AI technologies, especially large language models (LLMs), can help underwriters process vast amounts of data efficiently. Instead of making decisions automatically, these tools highlight insights, patterns, and anomalies that enable humans to make more informed choices. By reducing manual effort, AI allows underwriters to focus on nuanced assessments that require their vast experience and professional judgment.

What role does AI play in preventing insurance application fraud?

AI can cross-check and verify large datasets to detect inconsistencies or false statements in insurance applications. This proactive use of AI has shown the potential to enhance accuracy and reduce risk for carriers while maintaining compliance standards.

Why is bias a concern when using AI in underwriting?
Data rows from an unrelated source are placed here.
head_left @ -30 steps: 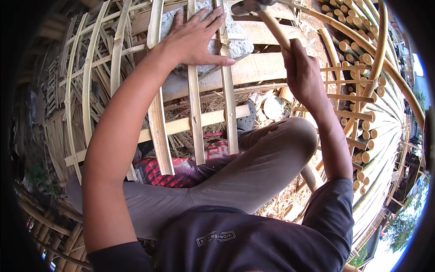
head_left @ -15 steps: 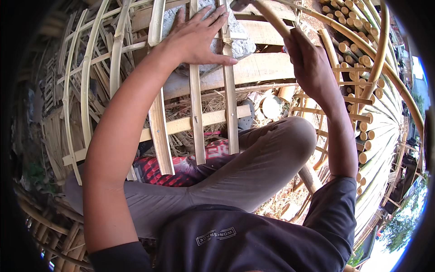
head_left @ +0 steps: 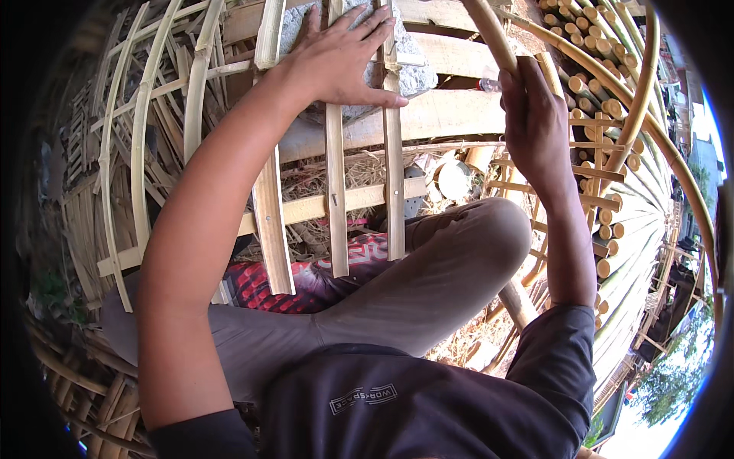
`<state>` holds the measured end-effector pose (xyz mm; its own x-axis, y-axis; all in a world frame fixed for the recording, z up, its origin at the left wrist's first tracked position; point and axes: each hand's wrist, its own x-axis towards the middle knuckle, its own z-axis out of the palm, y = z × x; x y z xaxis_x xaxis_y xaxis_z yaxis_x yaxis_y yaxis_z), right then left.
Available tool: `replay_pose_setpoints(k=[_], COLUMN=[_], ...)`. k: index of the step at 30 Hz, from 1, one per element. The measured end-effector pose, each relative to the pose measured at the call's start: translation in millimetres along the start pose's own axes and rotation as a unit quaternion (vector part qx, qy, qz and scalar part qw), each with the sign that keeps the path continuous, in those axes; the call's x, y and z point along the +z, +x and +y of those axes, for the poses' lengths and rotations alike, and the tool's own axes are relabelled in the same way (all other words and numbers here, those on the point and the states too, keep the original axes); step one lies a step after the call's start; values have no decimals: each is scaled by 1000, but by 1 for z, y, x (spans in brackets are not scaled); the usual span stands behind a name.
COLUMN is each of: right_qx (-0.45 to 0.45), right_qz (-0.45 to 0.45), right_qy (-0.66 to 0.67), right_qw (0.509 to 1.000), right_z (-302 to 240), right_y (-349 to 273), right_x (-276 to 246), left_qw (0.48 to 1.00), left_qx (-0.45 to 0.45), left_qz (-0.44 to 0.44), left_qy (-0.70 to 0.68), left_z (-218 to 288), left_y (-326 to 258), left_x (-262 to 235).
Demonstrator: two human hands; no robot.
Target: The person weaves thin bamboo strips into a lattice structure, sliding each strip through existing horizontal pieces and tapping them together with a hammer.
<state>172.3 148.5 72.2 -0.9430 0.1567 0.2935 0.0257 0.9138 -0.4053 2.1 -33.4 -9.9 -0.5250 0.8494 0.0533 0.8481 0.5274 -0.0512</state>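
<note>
While the left hand (head_left: 340,57) lies flat with fingers spread, pressing the upper ends of the pale split-bamboo slats (head_left: 335,191) of a lattice panel down against a grey rough stone block (head_left: 417,76), the right hand (head_left: 535,122) is closed in a fist around a smooth tan rounded wooden handle (head_left: 489,38) that rises toward the top edge of the view; the head of that tool is out of sight, so what kind it is cannot be told. The panel rests across the person's lap, its upright slats crossed by a horizontal bamboo batten (head_left: 306,208) above the bent knee in grey-brown trousers (head_left: 459,252), and broad pale wooden planks (head_left: 451,115) lie under its far end. This looks like a fastening step, with the panel braced for a blow near the top of the slats. A sound next move would call for keeping the spread fingers clear of the strike point and the slats firmly pinned. Stacks of cut bamboo rounds (head_left: 604,61) line the right side.
</note>
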Motion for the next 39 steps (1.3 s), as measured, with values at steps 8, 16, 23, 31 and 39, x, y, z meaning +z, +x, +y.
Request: replay_pose_setpoints(k=[8,16,23,31,39], right_qx=[-28,22,80,-4,14], right_qz=[25,15,-93,-70,-47], right_qy=[-22,37,179,103,101], right_qw=[999,999,976,992,994], right_z=[17,13,14,22,36], right_y=[-18,20,57,85,86], right_x=[12,1,48,93,115], left_qw=[990,991,991,996,983], left_qx=[17,12,1,-7,9], left_qz=[-122,-102,-103,-85,-154], left_qy=[-74,-84,-88,-29,-99], left_z=[-3,-5,-4,0,4], left_y=[3,3,2,3,3], left_x=[-20,-19,-17,-12,-44])
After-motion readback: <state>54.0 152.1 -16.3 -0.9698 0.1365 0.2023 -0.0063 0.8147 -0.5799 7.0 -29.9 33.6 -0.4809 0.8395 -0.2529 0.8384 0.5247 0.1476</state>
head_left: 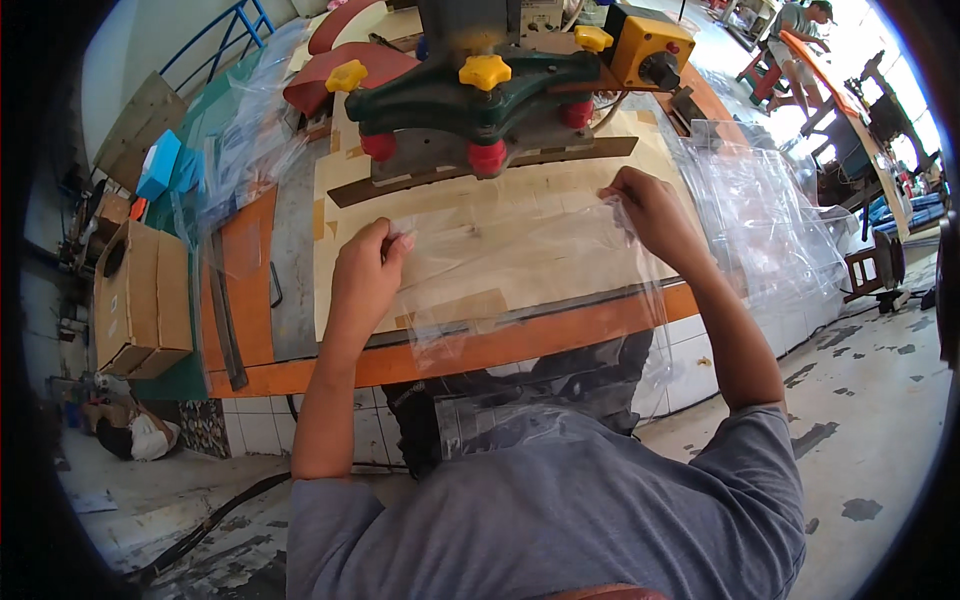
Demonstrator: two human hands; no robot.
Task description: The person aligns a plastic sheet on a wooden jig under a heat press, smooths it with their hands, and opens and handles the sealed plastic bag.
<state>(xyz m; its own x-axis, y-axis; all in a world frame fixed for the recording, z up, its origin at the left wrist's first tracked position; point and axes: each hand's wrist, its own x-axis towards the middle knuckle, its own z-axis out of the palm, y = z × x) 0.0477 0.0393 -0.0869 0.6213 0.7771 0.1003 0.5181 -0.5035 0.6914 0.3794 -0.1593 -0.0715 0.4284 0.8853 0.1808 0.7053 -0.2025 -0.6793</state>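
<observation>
Left hand: fingers curled, thumb and forefinger pinching the left edge of a clear plastic sheet. Right hand: same, fingertips closed on the sheet's upper right corner. The sheet spans flat between both grips, lying on the tan board of the workbench, and its near end drapes over the orange bench edge toward the person's lap.

Just beyond the sheet: a dark bar under the press head, a green cast frame with yellow knobs on top and red knobs below. Yellow switch box sits to the right of the frame.

Right of the right hand: a loose pile of clear plastic bags, touching the bench edge. Far left: a cardboard box and more clear plastic heaped on the bench. Another person is at a table in the far background.
</observation>
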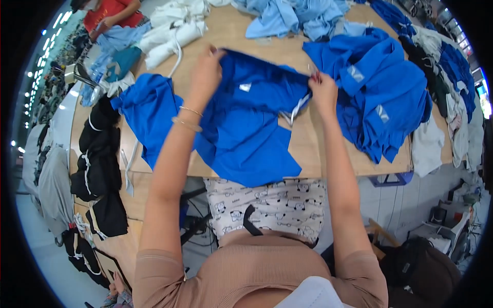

Algorithms can unintentionally perpetuate existing societal or demographic biases if not carefully monitored. Over time, changes in data, regulations, or population trends can amplify these biases, potentially creating some unfair outcomes. As this technology matures, the emphasis must be on continuous oversight to ensure AI supports equitable and responsible underwriting decisions.

How should life insurers approach AI adoption?

Insurers should take a cautious, strategic approach, prioritizing accuracy and compliance. Implementing AI incrementally, monitoring results, and keeping humans in the loop ensures that tools support underwriters without introducing unintended risks. This balance allows carriers to benefit from efficiency gains while maintaining trust and ethical standards.